我正在使用装有 Ubuntu 22.04 的虚拟机并尝试进行 GPU 直通。
我的虚拟机上检测到了 Nvidia 显卡
Kernel driver in use: nvidia
Kernel modules: nvidiafb, nouveau, nvidia_drm, nvidia
我确实安装了推荐的 nvidia 驱动程序
ubuntu-drivers devices
哪个是 nvidia-drivers-390
然而,当我运行 nvidia-smi 时,它给了我
Failed to initialize NVML: Driver/library version mismatch
进一步探究根本原因,我实际上发现
NVRM: API mismatch: the client has version 530.30.02, but
NVRM: this kernel module has version 390.157. Please
NVRM: make sure that this kernel module and all NVIDIA driver
NVRM: components have the same version.
但是我的显卡是 GT 740M,所以最高只支持 nvidia-drivers-470。由于客户端 API 530 版本不在已安装的驱动程序列表中,我该如何删除它?

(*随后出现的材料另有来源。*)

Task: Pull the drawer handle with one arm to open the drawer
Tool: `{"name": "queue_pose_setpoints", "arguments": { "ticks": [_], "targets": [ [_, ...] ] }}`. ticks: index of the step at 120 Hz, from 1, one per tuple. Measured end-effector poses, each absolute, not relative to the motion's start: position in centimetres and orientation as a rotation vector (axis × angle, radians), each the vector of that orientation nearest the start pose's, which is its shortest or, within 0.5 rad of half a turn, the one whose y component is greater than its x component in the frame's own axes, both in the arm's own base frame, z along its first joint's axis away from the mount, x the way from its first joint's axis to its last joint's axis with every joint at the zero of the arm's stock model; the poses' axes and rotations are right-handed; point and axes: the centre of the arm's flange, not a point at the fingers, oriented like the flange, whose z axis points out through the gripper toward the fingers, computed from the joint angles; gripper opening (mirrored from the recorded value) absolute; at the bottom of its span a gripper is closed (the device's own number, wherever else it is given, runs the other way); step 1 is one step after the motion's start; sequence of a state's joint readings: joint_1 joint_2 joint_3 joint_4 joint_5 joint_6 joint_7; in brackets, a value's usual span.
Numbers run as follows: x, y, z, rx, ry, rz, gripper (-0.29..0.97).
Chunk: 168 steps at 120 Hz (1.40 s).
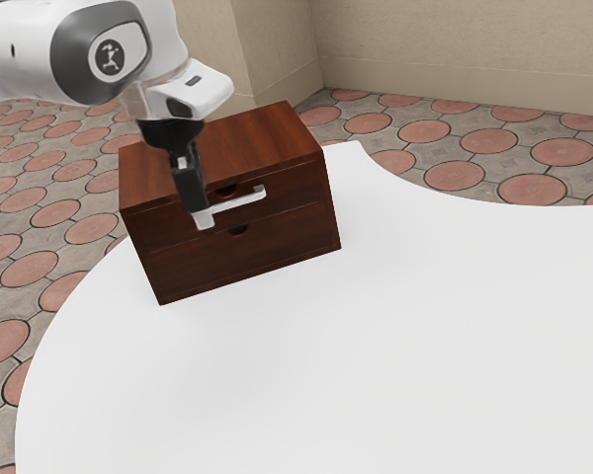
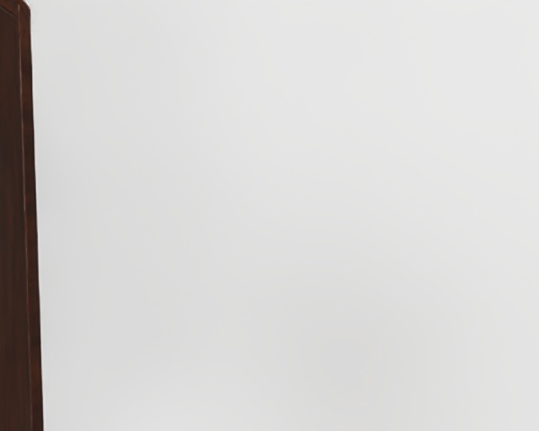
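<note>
Pulling had not really started yet, as far as I could tell. A brown wooden chest (image 1: 267,133) stood on the white table (image 1: 376,346), a bit above the middle of the exterior view and toward its left. It had two drawers. The top drawer (image 1: 287,188) looked shut, because its front lined up flat with the bottom drawer (image 1: 287,232) under it. A white handle (image 1: 242,199) ran across the front of the top drawer. The white arm (image 1: 69,44) came in from the exterior view's upper left and reached down. Its black claw (image 1: 204,217) hung right at the left end of the handle, touching it or just beside it. I could not tell if the claw was spread or pinching the handle, since the claw's own black body hid that spot. So the reaching part looked done, and I think the grab may have been done or nearly done. The big part was left: the drawer had to slide out toward the front of the table. In the wrist view a strip of the brown chest (image 2: 4,224) stood beside the plain white table (image 2: 296,224). No words could be read anywhere. A small dark mark (image 1: 109,54) sat on the round grey part of the arm, but it was not letters. The floor (image 1: 474,138) had red round tiles.
</note>
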<state>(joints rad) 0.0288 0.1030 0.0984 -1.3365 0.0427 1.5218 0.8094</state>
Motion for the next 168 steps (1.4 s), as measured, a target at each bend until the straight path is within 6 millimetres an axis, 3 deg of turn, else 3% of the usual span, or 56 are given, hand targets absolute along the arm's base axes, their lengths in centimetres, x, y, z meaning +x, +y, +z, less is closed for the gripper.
{"name": "queue_pose_setpoints", "arguments": {
  "ticks": [40,59,71,88,106,138,168],
  "targets": [
    [57.7,6.5,67.7,-2.872,1.038,-0.114,0.68],
    [58.1,7.6,67.4,-2.847,0.989,-0.104,0.68],
    [59.1,8.0,66.7,-2.774,0.979,-0.082,0.66],
    [61.2,9.1,65.3,-2.718,0.979,-0.076,0.45],
    [63.3,10.6,63.4,-2.683,0.984,-0.078,0.33],
    [66.3,12.6,61.3,-2.592,1.003,-0.074,0.26],
    [67.4,13.2,59.6,-2.576,1.032,-0.061,0.22]
  ]
}}
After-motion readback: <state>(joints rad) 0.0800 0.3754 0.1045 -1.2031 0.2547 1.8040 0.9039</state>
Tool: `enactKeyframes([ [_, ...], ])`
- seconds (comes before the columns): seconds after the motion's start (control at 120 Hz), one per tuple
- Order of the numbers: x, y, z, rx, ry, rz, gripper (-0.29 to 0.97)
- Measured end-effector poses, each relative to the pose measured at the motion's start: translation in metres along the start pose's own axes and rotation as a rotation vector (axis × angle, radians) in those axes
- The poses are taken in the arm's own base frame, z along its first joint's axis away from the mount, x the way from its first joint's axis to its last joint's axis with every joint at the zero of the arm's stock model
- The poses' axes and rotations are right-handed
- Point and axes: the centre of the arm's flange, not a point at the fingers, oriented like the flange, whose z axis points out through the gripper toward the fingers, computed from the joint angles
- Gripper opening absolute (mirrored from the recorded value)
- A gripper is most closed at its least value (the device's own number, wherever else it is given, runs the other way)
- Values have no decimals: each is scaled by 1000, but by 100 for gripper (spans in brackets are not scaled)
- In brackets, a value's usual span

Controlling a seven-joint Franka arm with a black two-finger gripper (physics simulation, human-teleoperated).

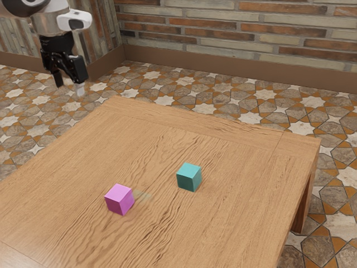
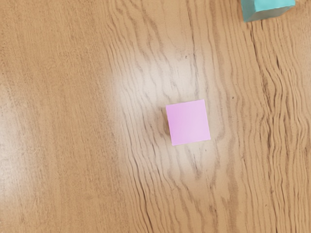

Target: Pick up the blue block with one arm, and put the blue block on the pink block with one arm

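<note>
**Fingers high and empty, both blocks sitting free**

The arm hangs high at the exterior view's upper left, over the floor just off the bench's far corner. The fingers are spread apart, nothing between them. The blue block, more teal in this light, rests flat near the middle of the bench, well in from every edge. The pink block sits apart from it, toward the exterior view's left and closer to the near edge. Bare wood lies between the two and all around them. From the wrist, the pink block sits squarely below the hand, the blue block off at a corner, plain bench on all sides.
</note>
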Motion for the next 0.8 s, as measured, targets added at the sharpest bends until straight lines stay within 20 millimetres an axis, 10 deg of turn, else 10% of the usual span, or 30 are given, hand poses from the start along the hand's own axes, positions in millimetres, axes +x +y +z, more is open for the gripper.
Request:
enactKeyframes([
  [0.2,-2,-12,-4,22,22,-23,68],
  [0.408,39,86,99,-27,13,412,68],
  [0.642,73,103,168,-61,79,755,68],
  [0.8,132,145,207,-68,131,1034,68],
])
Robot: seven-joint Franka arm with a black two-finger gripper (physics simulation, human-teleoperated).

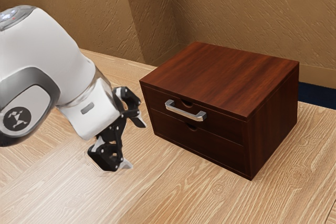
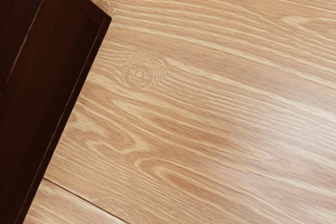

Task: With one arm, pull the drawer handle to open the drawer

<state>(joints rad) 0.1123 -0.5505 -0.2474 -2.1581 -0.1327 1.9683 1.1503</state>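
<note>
Low over the table [image 1: 210, 198], near the cabinet's [image 1: 226, 74] front, the gripper [image 1: 134, 145] hangs spread, empty; it should rise to the top drawer's [image 1: 223, 123] handle [image 1: 185, 110] and straddle it squarely.

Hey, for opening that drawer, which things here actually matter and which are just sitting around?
For the job: gripper; silver handle; top drawer of the dark wooden cabinet.

Just there: lower drawer; wooden table; textured wall.
</note>
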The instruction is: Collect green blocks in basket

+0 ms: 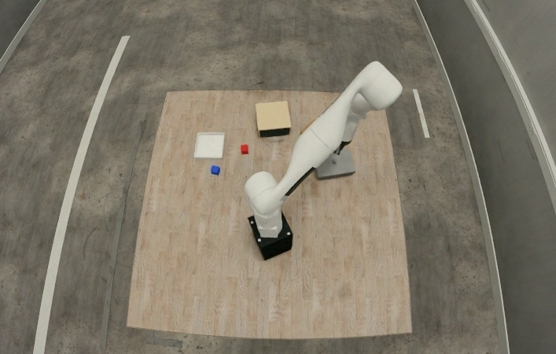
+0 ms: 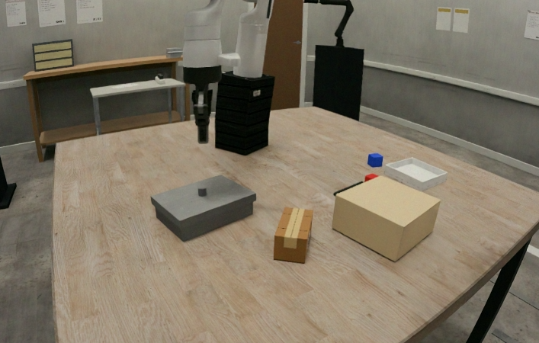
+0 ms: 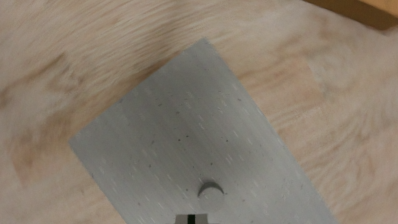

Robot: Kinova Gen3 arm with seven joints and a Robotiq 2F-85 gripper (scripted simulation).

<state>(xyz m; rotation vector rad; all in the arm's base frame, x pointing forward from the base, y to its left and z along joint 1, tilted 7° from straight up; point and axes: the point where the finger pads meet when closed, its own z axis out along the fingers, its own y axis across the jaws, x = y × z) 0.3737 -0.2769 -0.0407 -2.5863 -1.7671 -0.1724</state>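
While the pincer hung with fingers together and nothing between them above the lidded metal box, the white basket sat well apart on the desk

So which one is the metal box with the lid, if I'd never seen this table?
Start at the black pedestal the white arm stands on, then look toward the table's near side: the metal box is the low, flat grey one under the shut gripper. Unlike the tan cabinet and small cardboard box, its lid carries a small round knob.
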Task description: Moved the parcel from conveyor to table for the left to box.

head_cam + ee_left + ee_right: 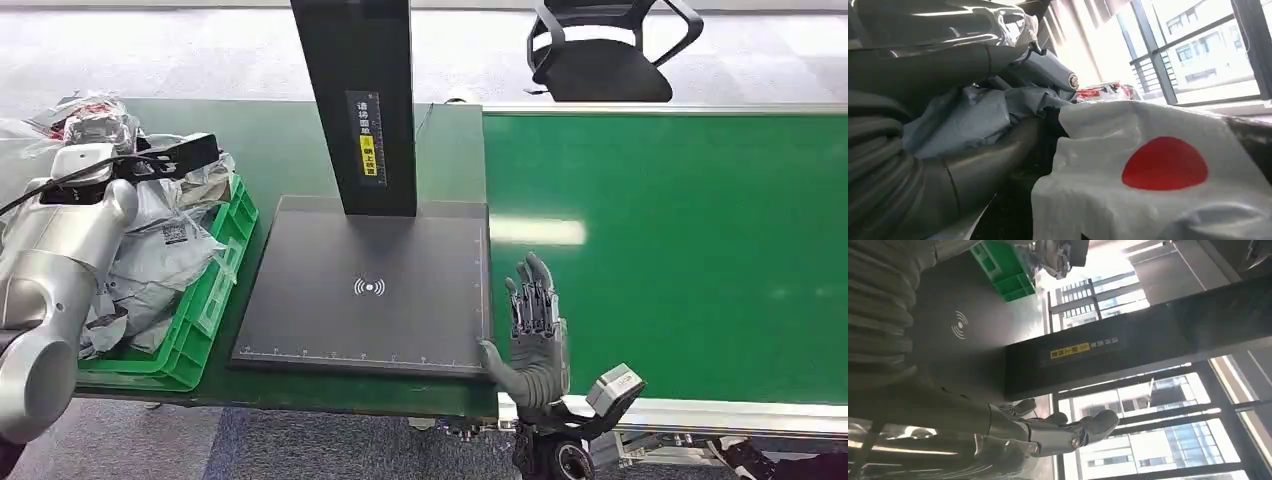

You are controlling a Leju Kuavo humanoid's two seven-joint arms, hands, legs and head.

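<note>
Parcels (160, 250), grey and white plastic mailers, lie heaped in the green crate (215, 300) at the left end of the green table (290, 150); which one is the task's own I cannot tell. Conveyor belt (680, 250) on the right carries nothing I can make out. Between crate and belt sits a dark scanner plate (370, 290) with a wireless mark at its middle and a black column (355, 100) rising from its far edge, yellow label on the column.

Right hand (535, 335) stands at the plate's near right corner, fingers (530, 290) spread and pointing away from the robot, holding nothing; thumb touches or nearly touches the plate edge.

Left arm (60, 260) reaches over the crate. From the wrist camera, the left hand (948, 165) is down among the mailers, a white bag with a red disc (1163, 165) just beside it. Whether its fingers grip anything, cannot tell.

Black office chair (600, 50) beyond the belt.
</note>
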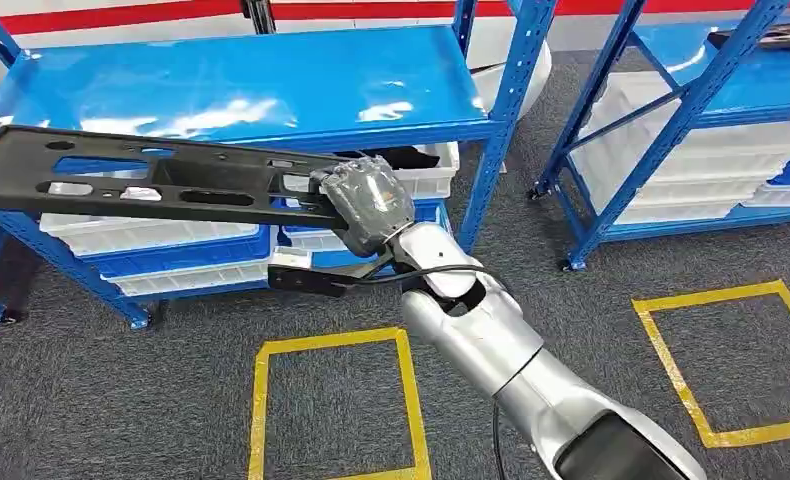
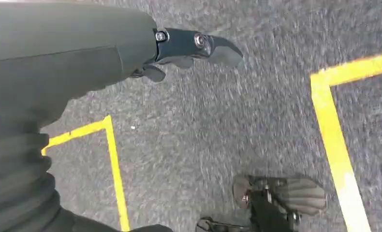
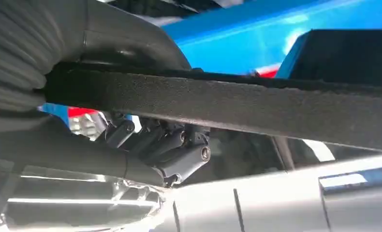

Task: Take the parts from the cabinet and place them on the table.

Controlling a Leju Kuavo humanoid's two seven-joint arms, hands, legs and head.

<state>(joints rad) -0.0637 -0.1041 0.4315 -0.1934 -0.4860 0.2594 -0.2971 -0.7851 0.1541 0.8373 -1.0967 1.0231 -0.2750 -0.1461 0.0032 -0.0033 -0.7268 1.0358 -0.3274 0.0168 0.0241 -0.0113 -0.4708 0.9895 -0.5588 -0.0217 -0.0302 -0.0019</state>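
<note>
A long flat black part (image 1: 151, 180) with slots and holes hangs level in front of the blue cabinet (image 1: 241, 85), below its top shelf. My right hand (image 1: 366, 205) grips the part's right end, and the rest of the part reaches out to the left. In the right wrist view the part's edge (image 3: 237, 104) runs between the thumb and the dark fingers (image 3: 172, 152) curled under it. My left hand (image 2: 131, 53) hangs over the grey carpet with its fingers stretched out and nothing in it.
White and blue bins (image 1: 151, 245) fill the cabinet's lower shelves, and one bin holds a dark item (image 1: 403, 156). A second blue rack (image 1: 691, 110) with white bins stands at the right. Yellow taped squares (image 1: 333, 345) (image 1: 671, 375) mark the carpet.
</note>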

dpkg --get-selections | grep nvidia
libnvidia-cfg1-390:amd64 install
libnvidia-common-390 install
libnvidia-compute-390:amd64 install
libnvidia-compute-418-server:amd64 deinstall
libnvidia-decode-390:amd64 install
libnvidia-encode-390:amd64 install
libnvidia-fbc1-390:amd64 install
libnvidia-gl-390:amd64 install
libnvidia-ifr1-390:amd64 install
nvidia-compute-utils-390 install
nvidia-dkms-390 install
nvidia-driver-390 install
nvidia-kernel-common-390 install
nvidia-kernel-source-390 install
nvidia-prime install
nvidia-settings install
nvidia-utils-390 install
xserver-xorg-video-nvidia-390 install
更新:
我确实使用以下命令找到了一些文件夹
sudo find /usr/lib -iname "*nvidia*530*"
我删除了它,然后按照@Saxtheowl 的回答操作,现在有 Nvidia-520 文件了。肯定是巫术 :/
答案1
您可以尝试完全删除现有的 Nvidia 驱动程序并重新安装适当的版本
首先清除 Nvidia 驱动程序
sudo apt-get purge '^nvidia.*'
sudo rm -rf /etc/X11/xorg.conf
sudo rm -rf /etc/modprobe.d/nvidia*
sudo rm -rf /usr/local/nvidia*
sudo rm -rf /usr/lib/xorg/modules/drivers/nvidia*
然后添加适当的目录
sudo add-apt-repository ppa:graphics-drivers/ppa
sudo apt-get update
然后安装好的驱动程序sudo apt-get install nvidia-driver-470
,然后禁用新驱动程序
sudo bash -c "echo 'blacklist nouveau' > /etc/modprobe.d/blacklist-nouveau.conf"
sudo bash -c "echo 'options nouveau modeset=0' >> /etc/modprobe.d/blacklist-nouveau.conf"
然后更新初始 ramdisksudo update-initramfs -u
然后重新启动
如果仍然有错误,请检查sudo apt-get install nvidia-settings
以确保所有组件都已正确升级
答案2
我的笔记本电脑也遇到了同样的问题Ubuntu 22.04.4 LTS
!
执行以下步骤:
dpkg -l | grep nvidia
不是必需的,只是检查安装了哪些版本
sudo apt --purge remove "*nvidia*"
sudo ubuntu-drivers devices
查看所有需要驱动程序的硬件 NVidia 设备以及哪些软件包(也可以是sudo ubuntu-drivers list
其他任何选项)
然后安装默认以及您机器上最新的可用驱动程序:(这是最安全的选择)
sudo ubuntu-drivers install
sudo reboot
也会有帮助(但可选)
现在它应该可以正常工作了:
$ nvidia-smi
Fri Apr 5 14:21:44 2024
+---------------------------------------------------------------------------------------+
| NVIDIA-SMI 545.29.06 Driver Version: 545.29.06 CUDA Version: 12.3 |
|-----------------------------------------+----------------------+----------------------+
| GPU Name Persistence-M | Bus-Id Disp.A | Volatile Uncorr. ECC |
| Fan Temp Perf Pwr:Usage/Cap | Memory-Usage | GPU-Util Compute M. |
| | | MIG M. |
|=========================================+======================+======================|
| 0 NVIDIA RTX A1000 6GB Lap... Off | 00000000:01:00.0 Off | N/A |
| N/A 57C P0 312W / 35W | 8MiB / 6144MiB | 0% Default |
| | | N/A |
+-----------------------------------------+----------------------+----------------------+
+---------------------------------------------------------------------------------------+
| Processes: |
| GPU GI CI PID Type Process name GPU Memory |
| ID ID Usage |
|=======================================================================================|
| 0 N/A N/A 3071 G /usr/lib/xorg/Xorg 4MiB |
+---------------------------------------------------------------------------------------+